Wednesday, July 31, 2013

ARIZONA WILD FIRE


I remember my first firefighter’s funeral. As a twenty-some year-old rookie fireman, it was a very poignant moment for me, but one I felt I had to witness because, for me, I felt it came with the territory. Silently, though, I hoped and prayed it would never be me. Yet you simply had to honor your dead, and there was a certain solemnity that went with it. After all, they had given all they had to give. I guess, at that moment, I felt that I would get acclimated to such events. That as time went on, the funerals would not be as moving as that first one was for me. That, somehow, you would harden to the tragedy that can only come out of such events. I was wrong. They only got worse from that day forward, because there was an accumulative action to my grief. Firefighters belong to a great fraternity. Whether you’re fighting fires in the heart of New York City, a small town in the back roads of America or somewhere in the wild forests of the West, you have one purpose in mind; to do what you can to safeguard the people and their property, and to always remember the oath you took to do just that.  For the most part, you are always revered for your efforts by others, but never more than when you didn’t come back to the station, and never, ever, more than when you paid that ultimate price.

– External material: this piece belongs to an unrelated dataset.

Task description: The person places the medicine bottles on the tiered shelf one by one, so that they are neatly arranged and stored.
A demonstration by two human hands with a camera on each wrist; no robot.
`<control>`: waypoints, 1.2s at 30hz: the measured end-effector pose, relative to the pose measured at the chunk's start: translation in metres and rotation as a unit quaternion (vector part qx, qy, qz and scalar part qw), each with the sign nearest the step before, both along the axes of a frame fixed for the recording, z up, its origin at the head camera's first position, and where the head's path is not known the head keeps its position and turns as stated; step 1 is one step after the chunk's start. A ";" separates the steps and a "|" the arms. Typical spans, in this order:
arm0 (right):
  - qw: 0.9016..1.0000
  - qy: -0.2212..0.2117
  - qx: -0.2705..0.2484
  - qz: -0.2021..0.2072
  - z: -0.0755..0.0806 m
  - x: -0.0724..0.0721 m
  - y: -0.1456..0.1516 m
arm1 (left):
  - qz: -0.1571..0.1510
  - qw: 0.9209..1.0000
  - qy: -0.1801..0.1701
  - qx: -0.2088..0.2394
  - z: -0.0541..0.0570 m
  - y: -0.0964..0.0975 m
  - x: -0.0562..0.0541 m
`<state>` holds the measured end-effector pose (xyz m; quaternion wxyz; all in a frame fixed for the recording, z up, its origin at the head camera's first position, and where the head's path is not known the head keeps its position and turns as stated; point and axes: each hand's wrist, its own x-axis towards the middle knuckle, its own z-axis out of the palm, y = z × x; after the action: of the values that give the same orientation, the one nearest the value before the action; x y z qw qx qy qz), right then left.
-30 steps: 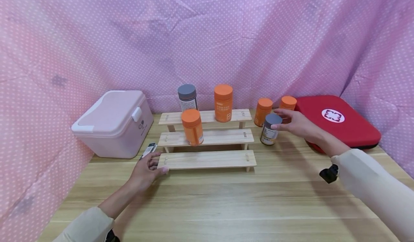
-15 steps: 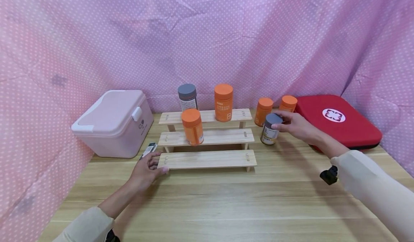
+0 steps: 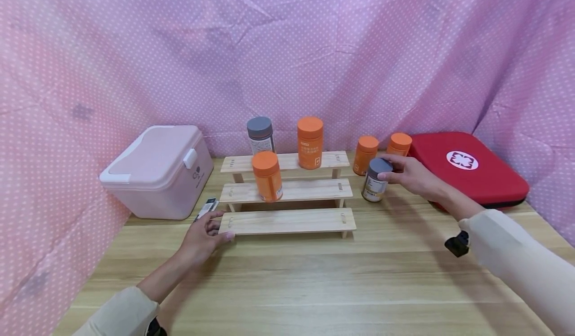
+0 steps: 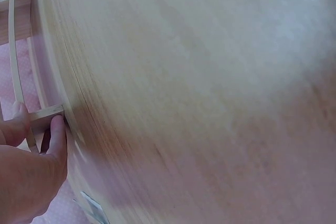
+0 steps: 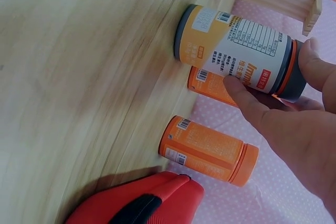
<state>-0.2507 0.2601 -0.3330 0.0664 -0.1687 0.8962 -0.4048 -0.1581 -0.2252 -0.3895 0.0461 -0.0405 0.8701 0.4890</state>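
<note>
A three-step wooden display rack (image 3: 287, 222) stands mid-table. My left hand (image 3: 202, 238) grips the left end of its lowest step; in the left wrist view, thumb and fingers (image 4: 59, 137) pinch the step's end and its support. To the right of the rack, my right hand (image 3: 411, 176) holds a grey-capped supplement bottle (image 3: 374, 186) around its cap and upper side. The right wrist view shows the bottle's white and yellow label (image 5: 236, 51), with a finger lying along it. Whether its base touches the table I cannot tell.
An orange bottle (image 3: 268, 183) stands on the middle step. The top step bears a grey-capped bottle (image 3: 261, 139) and a larger orange one (image 3: 310, 146). Two small orange bottles, one nearer the rack (image 3: 365, 159), stand behind my right hand. A red case (image 3: 476, 176) lies right, a pink box (image 3: 157, 176) left.
</note>
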 end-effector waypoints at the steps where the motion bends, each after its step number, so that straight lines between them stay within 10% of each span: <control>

Death is no stranger to firefighters. Thankfully, not often is it one of your own, but you do have to deal with it all the time. You have had to press your ear to the blackened, burnt lips of victims to try and hear those last words—coming from throats that are scorched beyond being able to talk any more. You have begged someone pinned in the front seat, of a crushed and mangled car, to stay with you for just a few more minutes so you can get him or her to the hospital. You have done C.P.R. until your arms ached, and all the time praying this drowned child in your arms would just please breath and live again because you can’t stand hearing her mother’s screams in the background. There are no strangers in this trade, for the minute you were called they became your victims to care for, and it got up close and personal in a hurry.

Somewhere in Arizona, hundreds of hearts are broken. Moms and Dads have lost their sons, wives have lost their soul mates, and the nightmare they prayed would never come to visit their house, is now here. Children, who only days ago tried on their dad’s boots and helmet and wanted their picture taken, can’t understand why daddy is never coming home. In the tiny town of Prescott, where the ‘Granite Mountain Hotshots’ came from, a black cloud has descended over the station they left that day. All that’s left are their vehicles in the parking lot and their possessions in their lockers. Flowers and memorials sit outside the fence in silent respect.

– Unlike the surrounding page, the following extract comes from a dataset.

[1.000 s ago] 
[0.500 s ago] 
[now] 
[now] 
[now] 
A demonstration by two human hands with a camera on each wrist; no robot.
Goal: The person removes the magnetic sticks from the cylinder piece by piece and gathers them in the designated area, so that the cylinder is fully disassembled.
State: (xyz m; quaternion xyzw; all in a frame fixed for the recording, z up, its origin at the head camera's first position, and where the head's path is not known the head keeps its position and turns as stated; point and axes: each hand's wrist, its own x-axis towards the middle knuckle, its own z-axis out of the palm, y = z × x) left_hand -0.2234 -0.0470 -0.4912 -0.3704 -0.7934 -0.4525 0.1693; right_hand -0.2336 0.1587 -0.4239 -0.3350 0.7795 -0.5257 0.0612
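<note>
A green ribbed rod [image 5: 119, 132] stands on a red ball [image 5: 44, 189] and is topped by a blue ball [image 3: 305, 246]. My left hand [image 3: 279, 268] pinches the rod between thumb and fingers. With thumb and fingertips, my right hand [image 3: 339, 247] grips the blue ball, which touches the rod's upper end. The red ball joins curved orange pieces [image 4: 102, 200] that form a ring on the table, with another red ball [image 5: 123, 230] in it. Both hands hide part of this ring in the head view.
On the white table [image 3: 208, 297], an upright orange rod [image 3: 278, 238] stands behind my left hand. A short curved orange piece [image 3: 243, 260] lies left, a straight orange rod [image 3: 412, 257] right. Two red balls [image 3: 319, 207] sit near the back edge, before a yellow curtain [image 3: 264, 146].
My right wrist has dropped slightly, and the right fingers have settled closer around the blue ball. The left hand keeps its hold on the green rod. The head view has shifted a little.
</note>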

Sometime in the future, nineteen rookie firefighters will once again fill the Hotshot ranks. For you see, fire takes no holiday and waits for no one. Life—as that fire station once knew it—will begin again. Then, bells will ring and a plume of smoke on some far away mountain will be calling them in once more. On the hill where they died, new plants will have bloomed and new houses will be going up. Soon, no one will know there was ever a fire. No one, that is, but the Granite Mountain Hotshots and those who loved them.